Questo il tema dell’incontro di Internazionale Il deficit di democrazia in Europa, svoltosi nel pomeriggio di sabato nell’aula magna della Facoltà di Giurisprudenza di Ferrara.

A primo avviso la risposta sembrerebbe semplice: i poteri finanziari. Ed è proprio quella data da Dimitri Deliolanes della greca Ert tv, che ha aggiunto però che questo è l’esito “di una sorta di rinuncia, da parte delle classi dirigenti dei vari stati, a decidere le politiche economiche”. Risultato: “l’economia reale ha dovuto cedere il passo a quella finanziaria”, ma poi la crisi di quest’ultima ha travolto anche la prima. Tuttavia questa risposta è, appunto, fin troppo semplice, almeno a parere di Ferdinando Giuliano del Financial Times. Secondo lui bisognerebbe rovesciare i due fattori: “in Europa contano i mercati perché c’è un deficit istituzionale”, quindi “è necessario equilibrare i vincoli economici con un processo di sviluppo politico e di creazione di istituzioni”, in altre parole arrivare ad una “unione politica”. Eric Jozsef, invece, ha ribaltato completamente la prospettiva: “Chi comanderebbe oggi senza l’Europa? Cosa sarebbe oggi dell’Italia, della Spagna, della Grecia, ma anche della Francia senza l’Europa”, in sostanza “meno male che c’è l’Europa”. Anche Eric però alla fine ha dovuto ammettere che, fra gli stati membri, ad essere largamente predominante è la Germania e, secondo lui, proprio qui sta il punto: la Germania “non ha una visione europea”. Lucio Battistotti, che a Bruxelles ci lavora dato che fa parte della Commissione Europea, ha sottolineato un ulteriore fattore: “manca la partecipazione democratica, negli stati membri prima che in Europa”.

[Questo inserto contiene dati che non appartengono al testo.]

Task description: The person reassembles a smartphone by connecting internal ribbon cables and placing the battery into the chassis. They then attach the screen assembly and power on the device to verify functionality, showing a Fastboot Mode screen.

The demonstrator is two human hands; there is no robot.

Maggio 2014 e le elezioni per il Parlamento di Strasburgo sono sempre più vicino. A questo punto, per Battistotti, dobbiamo farci due domande “rischiose ma necessarie”: “Che Europa vogliamo e per fare cosa?”. Domande che diventano fondamentali soprattutto di fronte al sopravanzare in tutti gli stati membri di movimenti antieuropeisti o quantomeno euroscettici, da Alba Dorata in Grecia al Movimento 5 Stelle in Italia, al movimento tedesco che alle ultime elezioni ha sfiorato il 5% rischiando di entrare in Parlamento. Anche Giuliano considera queste elezioni un momento cruciale: “il Parlamento europeo è lo strumento che i cittadini hanno per influenzare le decisioni che vengono prese”, perciò “se non facciamo nostro questo strumento, diventa difficile poi lamentarsi della lontananza” delle decisioni di Bruxelles. È però ancora Eric Jozsef a portare un contributo nuovo al dibattito affermando che, di fronte ai cambiamenti demografici ed economici mondiali, non possiamo più chiederci se ci conviene o meno fare l’Europa: la Rivoluzione Francese o il Risorgimento Italiano non sono stati fatti perché conveniva, o almeno non solo. “Dobbiamo pensare che abbiamo una storia comune, ma soprattutto un destino, un futuro comune”, l’Europa cui aveva pensato Jean Monnet non può essere solo una questione di moneta e di accordi finanziari, siamo noi cittadini europei: per questo dobbiamo “ripensare a cosa vogliamo fare insieme” perché è “un’avventura collettiva da costruire insieme”.